Exercise:
Output the following data exactly.
════════════════════
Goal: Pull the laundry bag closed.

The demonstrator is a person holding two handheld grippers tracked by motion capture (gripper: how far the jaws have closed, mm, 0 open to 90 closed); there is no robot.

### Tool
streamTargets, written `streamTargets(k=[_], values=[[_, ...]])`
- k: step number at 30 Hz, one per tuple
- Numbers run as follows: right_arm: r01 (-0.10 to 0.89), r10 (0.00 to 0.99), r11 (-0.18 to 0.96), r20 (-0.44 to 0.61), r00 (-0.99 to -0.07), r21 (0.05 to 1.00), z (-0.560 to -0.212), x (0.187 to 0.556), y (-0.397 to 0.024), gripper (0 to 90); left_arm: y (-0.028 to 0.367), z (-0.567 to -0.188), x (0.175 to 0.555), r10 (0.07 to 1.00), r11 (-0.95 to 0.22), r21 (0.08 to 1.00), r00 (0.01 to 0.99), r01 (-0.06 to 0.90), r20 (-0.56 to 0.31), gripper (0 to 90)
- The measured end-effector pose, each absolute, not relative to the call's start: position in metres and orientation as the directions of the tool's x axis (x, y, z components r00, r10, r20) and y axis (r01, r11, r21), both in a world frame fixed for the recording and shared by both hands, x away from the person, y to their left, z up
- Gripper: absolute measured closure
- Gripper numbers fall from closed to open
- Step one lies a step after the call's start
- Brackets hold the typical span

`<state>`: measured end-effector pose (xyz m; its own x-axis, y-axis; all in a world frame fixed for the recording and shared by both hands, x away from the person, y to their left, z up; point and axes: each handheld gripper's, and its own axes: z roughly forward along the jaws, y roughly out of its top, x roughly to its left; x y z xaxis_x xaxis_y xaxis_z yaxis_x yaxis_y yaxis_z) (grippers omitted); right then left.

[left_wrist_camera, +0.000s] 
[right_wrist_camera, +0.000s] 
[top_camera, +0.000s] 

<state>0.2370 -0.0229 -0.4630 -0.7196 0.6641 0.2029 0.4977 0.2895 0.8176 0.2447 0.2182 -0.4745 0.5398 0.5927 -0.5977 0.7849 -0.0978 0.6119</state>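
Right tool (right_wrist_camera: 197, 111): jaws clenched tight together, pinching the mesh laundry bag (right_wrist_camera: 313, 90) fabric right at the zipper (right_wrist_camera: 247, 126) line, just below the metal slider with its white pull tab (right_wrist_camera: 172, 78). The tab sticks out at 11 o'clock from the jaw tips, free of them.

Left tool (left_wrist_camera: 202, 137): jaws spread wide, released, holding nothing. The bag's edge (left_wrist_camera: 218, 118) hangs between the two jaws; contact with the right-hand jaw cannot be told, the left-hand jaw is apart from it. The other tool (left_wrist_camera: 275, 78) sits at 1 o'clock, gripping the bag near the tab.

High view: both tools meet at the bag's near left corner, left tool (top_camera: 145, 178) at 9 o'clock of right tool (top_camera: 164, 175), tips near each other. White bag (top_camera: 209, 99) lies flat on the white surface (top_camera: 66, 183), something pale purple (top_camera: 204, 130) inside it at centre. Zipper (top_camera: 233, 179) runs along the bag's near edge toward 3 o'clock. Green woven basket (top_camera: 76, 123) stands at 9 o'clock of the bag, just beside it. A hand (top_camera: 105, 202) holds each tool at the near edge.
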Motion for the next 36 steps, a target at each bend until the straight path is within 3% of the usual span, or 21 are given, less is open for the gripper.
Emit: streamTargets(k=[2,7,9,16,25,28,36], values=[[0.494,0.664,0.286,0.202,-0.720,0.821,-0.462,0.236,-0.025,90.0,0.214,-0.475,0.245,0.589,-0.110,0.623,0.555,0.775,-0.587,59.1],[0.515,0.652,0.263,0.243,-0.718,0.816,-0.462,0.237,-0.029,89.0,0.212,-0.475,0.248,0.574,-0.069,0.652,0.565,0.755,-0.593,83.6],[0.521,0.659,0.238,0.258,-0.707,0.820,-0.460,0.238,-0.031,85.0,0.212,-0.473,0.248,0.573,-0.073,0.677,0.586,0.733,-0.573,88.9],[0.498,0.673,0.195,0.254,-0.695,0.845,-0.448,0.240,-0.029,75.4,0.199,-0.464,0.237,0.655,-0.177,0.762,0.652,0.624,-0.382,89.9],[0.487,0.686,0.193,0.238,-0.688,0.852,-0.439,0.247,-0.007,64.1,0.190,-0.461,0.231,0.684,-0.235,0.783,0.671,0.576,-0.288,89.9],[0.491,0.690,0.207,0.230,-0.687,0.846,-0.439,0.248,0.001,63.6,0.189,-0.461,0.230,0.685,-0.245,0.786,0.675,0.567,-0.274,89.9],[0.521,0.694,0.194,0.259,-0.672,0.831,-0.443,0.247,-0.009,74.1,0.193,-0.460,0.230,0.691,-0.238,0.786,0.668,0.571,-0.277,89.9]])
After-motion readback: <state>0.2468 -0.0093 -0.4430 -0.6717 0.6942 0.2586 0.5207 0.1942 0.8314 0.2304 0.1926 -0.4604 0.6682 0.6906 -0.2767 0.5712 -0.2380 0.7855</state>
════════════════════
Task output:
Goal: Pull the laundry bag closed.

The demonstrator is a person holding two handheld grippers tracked by motion capture (gripper: how far the jaws have closed, mm, 0 open to 90 closed); there is no robot.

### Tool
streamTargets, written `streamTargets(k=[_], values=[[_, ...]])`
- k: step number at 30 Hz, one per tuple
- Numbers run as follows: right_arm: r01 (-0.10 to 0.89), r10 (0.00 to 0.99), r11 (-0.18 to 0.96), r20 (-0.44 to 0.61), r00 (-0.99 to -0.07), r21 (0.05 to 1.00), z (-0.560 to -0.212), x (0.187 to 0.556), y (-0.397 to 0.024), gripper (0 to 90); left_arm: y (-0.028 to 0.367), z (-0.567 to -0.188), x (0.175 to 0.555), r10 (0.07 to 1.00), r11 (-0.95 to 0.22), r21 (0.08 to 1.00), r00 (0.01 to 0.99), r01 (-0.06 to 0.90), r20 (-0.56 to 0.31), gripper (0 to 90)
- The measured end-effector pose, each absolute, not relative to the call's start: position in metres and orientation as the directions of the tool's x axis (x, y, z components r00, r10, r20) and y axis (r01, r11, r21), both in a world frame fixed for the recording and shared by both hands, x away from the person, y to their left, z up
- Gripper: absolute measured closure
- Gripper numbers fall from closed to open
- Step one lies a step after the call's start
- Brackets hold the typical span

`<state>`: measured end-effector pose (xyz m; its own x-axis, y-axis; all in a world frame fixed for the recording and shared by both hands, x away from the person, y to their left, z up; point and axes: each handheld gripper's, and its own axes: z roughly forward along the jaws, y roughly out of its top, x roughly to its left; x y z xaxis_x xaxis_y xaxis_z yaxis_x yaxis_y yaxis_z) (grippers omitted); right then left.

[left_wrist_camera, +0.000s] 
[right_wrist_camera, +0.000s] 
[top_camera, +0.000s] 

<state>0.2370 -0.0229 -0.4630 -0.7196 0.6641 0.2029 0.4977 0.2895 0.8176 0.2447 0.2182 -0.4745 0.5398 0.5927 -0.5977 0.7849 -0.0978 0.6119</state>
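Right tool (right_wrist_camera: 197, 111): jaws clenched tight together, pinching the mesh laundry bag (right_wrist_camera: 313, 90) fabric right at the zipper (right_wrist_camera: 247, 126) line, just below the metal slider with its white pull tab (right_wrist_camera: 172, 78). The tab sticks out at 11 o'clock from the jaw tips, free of them.

Left tool (left_wrist_camera: 202, 137): jaws spread wide, released, holding nothing. The bag's edge (left_wrist_camera: 218, 118) hangs between the two jaws; contact with the right-hand jaw cannot be told, the left-hand jaw is apart from it. The other tool (left_wrist_camera: 275, 78) sits at 1 o'clock, gripping the bag near the tab.

High view: both tools meet at the bag's near left corner, left tool (top_camera: 145, 178) at 9 o'clock of right tool (top_camera: 164, 175), tips near each other. White bag (top_camera: 209, 99) lies flat on the white surface (top_camera: 66, 183), something pale purple (top_camera: 204, 130) inside it at centre. Zipper (top_camera: 233, 179) runs along the bag's near edge toward 3 o'clock. Green woven basket (top_camera: 76, 123) stands at 9 o'clock of the bag, just beside it. A hand (top_camera: 105, 202) holds each tool at the near edge.
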Motion for the next 36 steps, a target at each bend until the straight path is within 3% of the usual span, or 21 are given, less is open for the gripper.
Emit: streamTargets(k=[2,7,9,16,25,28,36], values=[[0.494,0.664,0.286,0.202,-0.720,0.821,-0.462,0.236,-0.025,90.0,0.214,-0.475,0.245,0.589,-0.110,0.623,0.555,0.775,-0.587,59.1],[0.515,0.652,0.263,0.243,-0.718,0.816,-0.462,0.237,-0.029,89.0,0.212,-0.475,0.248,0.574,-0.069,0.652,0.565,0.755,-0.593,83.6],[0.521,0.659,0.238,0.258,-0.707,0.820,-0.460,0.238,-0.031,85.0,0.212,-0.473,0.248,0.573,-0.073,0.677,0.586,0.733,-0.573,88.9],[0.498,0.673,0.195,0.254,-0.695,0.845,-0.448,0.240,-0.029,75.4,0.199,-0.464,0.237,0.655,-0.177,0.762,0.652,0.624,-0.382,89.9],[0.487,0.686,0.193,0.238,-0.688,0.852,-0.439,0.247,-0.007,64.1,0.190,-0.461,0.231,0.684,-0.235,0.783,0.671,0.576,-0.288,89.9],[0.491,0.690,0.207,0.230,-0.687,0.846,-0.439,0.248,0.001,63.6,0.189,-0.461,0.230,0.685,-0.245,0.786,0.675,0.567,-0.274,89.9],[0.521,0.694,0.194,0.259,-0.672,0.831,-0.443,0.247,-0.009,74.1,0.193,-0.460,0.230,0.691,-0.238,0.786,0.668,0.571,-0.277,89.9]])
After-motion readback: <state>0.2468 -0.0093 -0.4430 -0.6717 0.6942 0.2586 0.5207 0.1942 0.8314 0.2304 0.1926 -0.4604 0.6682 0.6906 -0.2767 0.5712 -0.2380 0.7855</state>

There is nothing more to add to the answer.